Forum Session

Caring for Patients with Advanced and Serious Illnesses: Changing Medical Practice and Patient Expectations
March 18, 2011


Carol V. O'Shaughnessy, MA


As medical treatment and technology have progressed, the lives of people with advanced and serious illnesses have been extended. A number of experts believe that the medical care system is not positioned to adequately address the needs of these people, many of whom live with the continuous physical, functional, mental, and emotional effects of their conditions. To improve care for these patients, a new field of medicine called palliative care has emerged. Although palliative care is not widely understood, it is aimed at people with serious and advanced illnesses, many of whom may never be "cured" or recover full functionality.

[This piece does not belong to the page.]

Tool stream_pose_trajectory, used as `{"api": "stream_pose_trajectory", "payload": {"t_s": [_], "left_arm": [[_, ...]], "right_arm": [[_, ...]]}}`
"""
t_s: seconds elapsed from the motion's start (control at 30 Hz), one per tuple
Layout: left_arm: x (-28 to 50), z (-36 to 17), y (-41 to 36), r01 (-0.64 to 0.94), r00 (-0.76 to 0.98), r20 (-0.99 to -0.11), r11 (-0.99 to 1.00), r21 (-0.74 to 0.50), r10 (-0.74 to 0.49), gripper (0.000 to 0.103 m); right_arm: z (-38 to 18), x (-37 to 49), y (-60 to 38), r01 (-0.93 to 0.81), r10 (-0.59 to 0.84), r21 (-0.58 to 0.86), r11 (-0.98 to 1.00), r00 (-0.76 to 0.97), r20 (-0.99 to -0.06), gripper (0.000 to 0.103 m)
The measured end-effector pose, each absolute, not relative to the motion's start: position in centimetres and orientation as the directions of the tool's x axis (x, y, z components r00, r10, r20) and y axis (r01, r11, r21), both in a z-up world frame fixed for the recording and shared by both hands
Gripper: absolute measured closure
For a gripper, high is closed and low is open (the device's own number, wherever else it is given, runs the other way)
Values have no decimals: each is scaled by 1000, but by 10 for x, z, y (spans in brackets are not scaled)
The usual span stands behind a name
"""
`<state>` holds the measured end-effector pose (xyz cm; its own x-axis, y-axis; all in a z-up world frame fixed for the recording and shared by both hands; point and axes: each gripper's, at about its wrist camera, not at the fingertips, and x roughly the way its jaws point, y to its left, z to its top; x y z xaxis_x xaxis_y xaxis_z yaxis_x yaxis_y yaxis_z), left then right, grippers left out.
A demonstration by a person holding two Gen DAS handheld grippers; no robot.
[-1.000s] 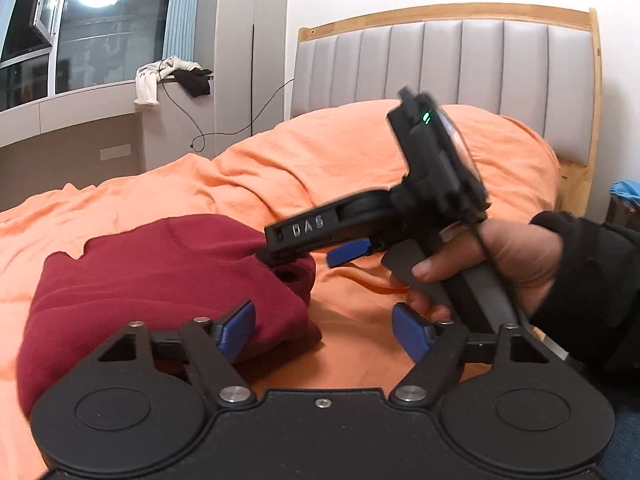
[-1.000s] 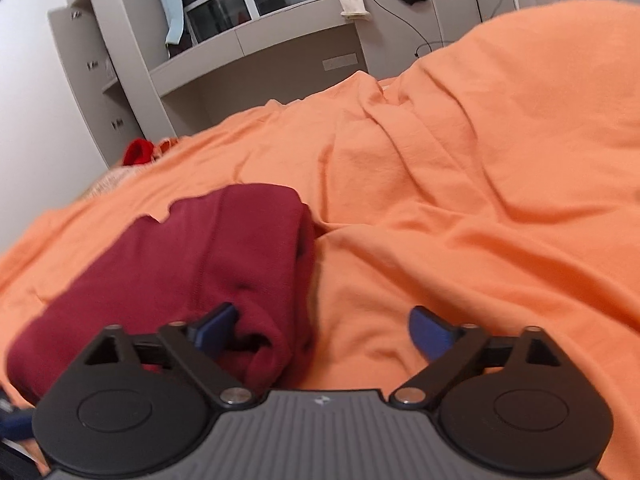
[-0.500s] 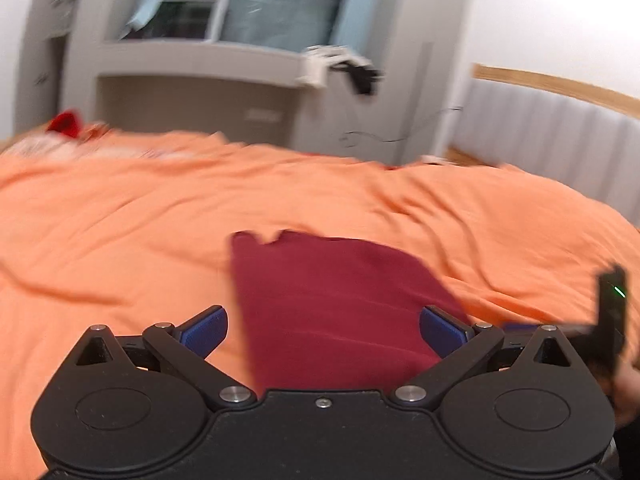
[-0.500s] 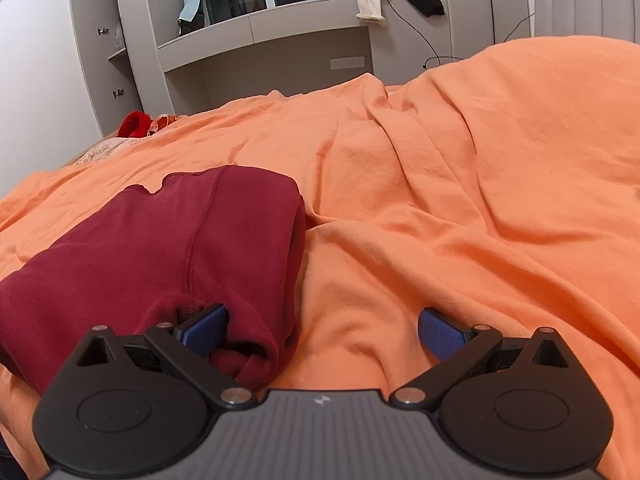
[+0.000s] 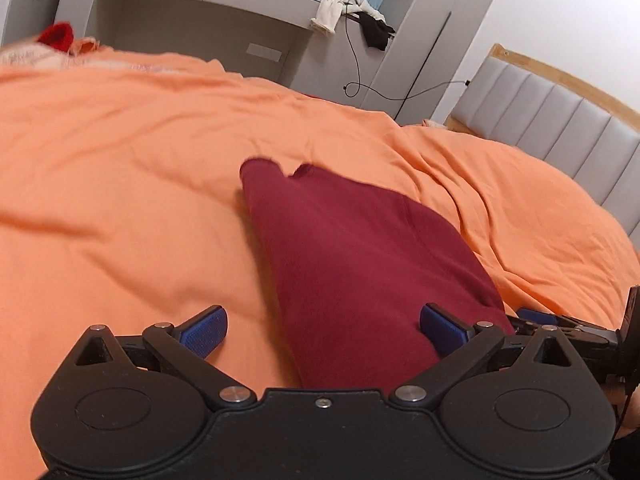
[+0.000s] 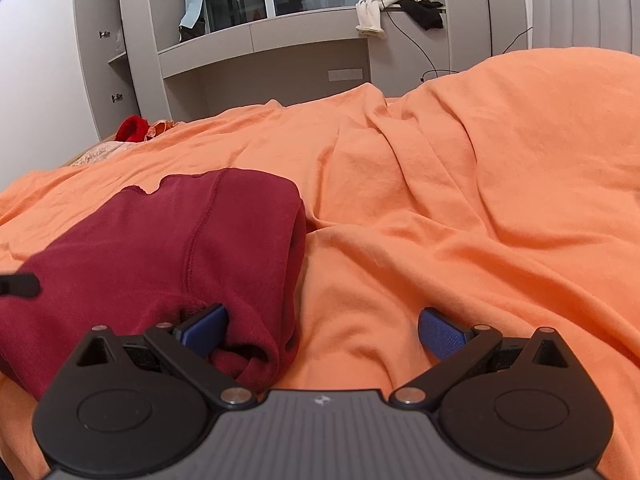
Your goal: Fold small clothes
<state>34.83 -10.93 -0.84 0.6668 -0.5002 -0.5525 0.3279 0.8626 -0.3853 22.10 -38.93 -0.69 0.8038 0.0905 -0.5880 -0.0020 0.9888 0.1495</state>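
Garment's [image 5: 360,264] near end behind gripper

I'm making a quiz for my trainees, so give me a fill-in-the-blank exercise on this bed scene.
1. The folded garment lying on the bed is dark ____.
2. The bedsheet under it is ____.
3. The left gripper has its jaws ____, with the garment's near end between them.
4. On the ledge by the window, a white cloth hangs beside a ____ one.

Missing words: red; orange; open; black
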Motion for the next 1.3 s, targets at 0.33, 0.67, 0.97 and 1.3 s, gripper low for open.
{"api": "stream_pose_trajectory", "payload": {"t_s": [0.33, 0.67, 0.97, 1.3], "left_arm": [[328, -33, -102, 352, 734, -450, 851, -389, -509, 0], [326, -36, -102, 355, 744, -437, 852, -384, -506, 0], [324, -35, -103, 353, 745, -435, 852, -386, -506, 0], [323, -34, -102, 352, 749, -431, 853, -384, -503, 0]], "right_arm": [[0, 221, -418, -56, 353, 522, 851, 798, -489, 0], [-15, 230, -391, -67, 354, 442, 894, 712, -606, 0], [-13, 227, -407, -69, 453, 605, 794, 730, -511, 0], [-32, 241, -428, 48, 446, 760, 648, 785, -430, 9]]}}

It emphasizes management of pain and symptoms, communication among the treating physicians, coordination of medical and supportive services, assistance with patient decision-making about care, and support for caregivers. This Forum session discussed palliative care, its effect on patients and quality and costs of care, and current financing methods. Speakers also discussed the differences between palliative and hospice care, innovative partnerships between hospitals and community-based providers to extend palliative care, private insurance coverage, and barriers to broad adoption of palliative care programs.


Diane E. Meier, MD, Director of the Center to Advance Palliative Care, Director of the Hertzberg Palliative Care Institute, Mount Sinai School of Medicine (New York City); Kyle R. Allen, DO, Chief, Division of Geriatric Medicine, Medical Director, Post Acute and Senior Services, Summa Health System (Akron, Ohio); Marcia Wade, MD, Senior Medical Director, Aetna Medicare, Aetna (Princeton, New Jersey)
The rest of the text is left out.